Freyja a laissé une empreinte durable jusque dans notre vocabulaire. Si Wednesday tient son nom d’Odin et Thursday de Thor, le vendredi (Friday en anglais) dériverait du nom d’une déesse nordique de l’amour, parfois identifiée à Freyja, parfois à Frigg, l’épouse d’Odin — les deux figures ayant tendance à se confondre dans certaines traditions. La déesse continue d’inspirer la littérature, l’opéra — notamment chez Richard Wagner —, la bande dessinée, le cinéma et les jeux vidéo, où elle demeure l’incarnation d’une féminité à la fois sensuelle et guerrière.

Sources et références

  • L’Edda poétique, notamment la Völuspá, la Grímnismál (le Fólkvangr) et la Þrymskviða (le marteau volé).
  • Snorri Sturluson, Edda (ou Edda en prose), en particulier la Gylfaginning (Freyja, ses domaines et ses attributs).
  • Snorri Sturluson, Heimskringla, Ynglinga saga (Freyja, les Vanes et l’introduction du seiðr).
  • Régis Boyer, Les Religions de l’Europe du Nord et L’Edda poétique.
  • Rudolf Simek, Dictionnaire de la mythologie germano-scandinave.

Questions fréquentes

Qui est Freyja dans la mythologie nordique ?

Freyja (« la Dame » en vieux norrois) est l'une des plus grandes déesses du panthéon nordique. Issue des Vanes, fille de Njörd et sœur de Freyr, elle préside à l'amour, à la beauté et à la fertilité, mais aussi à la guerre, à la mort et à la magie.
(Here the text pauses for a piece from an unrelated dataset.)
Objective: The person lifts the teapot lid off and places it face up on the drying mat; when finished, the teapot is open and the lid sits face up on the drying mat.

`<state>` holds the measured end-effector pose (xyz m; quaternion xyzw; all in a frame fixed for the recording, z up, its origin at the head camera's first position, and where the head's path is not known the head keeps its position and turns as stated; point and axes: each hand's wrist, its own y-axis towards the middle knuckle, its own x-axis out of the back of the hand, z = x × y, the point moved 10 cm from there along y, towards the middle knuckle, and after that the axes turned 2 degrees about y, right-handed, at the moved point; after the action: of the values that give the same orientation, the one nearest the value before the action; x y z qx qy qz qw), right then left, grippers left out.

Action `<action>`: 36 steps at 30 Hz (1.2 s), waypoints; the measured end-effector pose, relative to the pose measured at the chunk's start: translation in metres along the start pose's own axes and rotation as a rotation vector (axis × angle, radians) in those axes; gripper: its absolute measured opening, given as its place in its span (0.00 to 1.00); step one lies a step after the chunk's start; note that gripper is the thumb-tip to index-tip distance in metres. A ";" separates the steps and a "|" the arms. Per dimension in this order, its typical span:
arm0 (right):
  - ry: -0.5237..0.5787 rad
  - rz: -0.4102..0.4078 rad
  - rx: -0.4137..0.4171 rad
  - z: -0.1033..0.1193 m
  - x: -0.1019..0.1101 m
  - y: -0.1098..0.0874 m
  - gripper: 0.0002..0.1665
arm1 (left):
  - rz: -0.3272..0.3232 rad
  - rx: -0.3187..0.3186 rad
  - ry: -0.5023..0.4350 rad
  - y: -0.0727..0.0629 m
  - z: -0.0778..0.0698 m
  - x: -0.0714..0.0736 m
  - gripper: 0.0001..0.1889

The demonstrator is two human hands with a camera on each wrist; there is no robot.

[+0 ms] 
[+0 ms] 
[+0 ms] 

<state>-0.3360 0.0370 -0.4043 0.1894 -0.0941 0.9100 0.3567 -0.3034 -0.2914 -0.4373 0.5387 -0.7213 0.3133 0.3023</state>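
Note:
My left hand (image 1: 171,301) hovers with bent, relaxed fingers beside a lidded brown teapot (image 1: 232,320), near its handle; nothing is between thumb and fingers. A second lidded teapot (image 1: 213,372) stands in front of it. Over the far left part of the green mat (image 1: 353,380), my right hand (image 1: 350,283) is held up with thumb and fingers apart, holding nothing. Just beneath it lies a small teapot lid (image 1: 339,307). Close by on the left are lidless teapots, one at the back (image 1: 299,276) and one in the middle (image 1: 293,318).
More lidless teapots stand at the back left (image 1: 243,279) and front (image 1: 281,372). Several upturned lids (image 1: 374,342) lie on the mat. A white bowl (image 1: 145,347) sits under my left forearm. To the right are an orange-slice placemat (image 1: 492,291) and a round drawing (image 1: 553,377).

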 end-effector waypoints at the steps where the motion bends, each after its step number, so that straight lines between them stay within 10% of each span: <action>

Quels sont les domaines de Freyja ?

Freyja réunit des domaines apparemment opposés : l'amour, le désir, la beauté et la fertilité d'un côté ; la guerre, la mort et la magie de l'autre. Elle est notamment la maîtresse du seiðr, une sorcellerie de divination et d'envoûtement.

Où vont les guerriers morts qui ne rejoignent pas le Valhalla ?

Selon l'Edda de Snorri Sturluson, Freyja choisit la moitié des guerriers tombés au combat et les accueille dans son domaine, le Fólkvangr, où s'élève sa halle Sessrúmnir. L'autre moitié seulement revient à Odin, au Valhalla.

Qu'est-ce que le seiðr et quel est le lien avec Freyja ?

Le seiðr est une forme de magie nordique liée à la prophétie, au destin et à l'envoûtement. D'après la tradition rapportée par Snorri, c'est Freyja, venue des Vanes, qui introduisit le seiðr chez les Ases et l'enseigna à Odin lui-même.

Quels sont les attributs et symboles de Freyja ?

Freyja est associée au collier d'or Brísingamen, à un char tiré par deux chats, à un manteau de plumes de faucon permettant de voler entre les mondes, au sanglier Hildisvíni, et à ses larmes qui se changent en or rouge.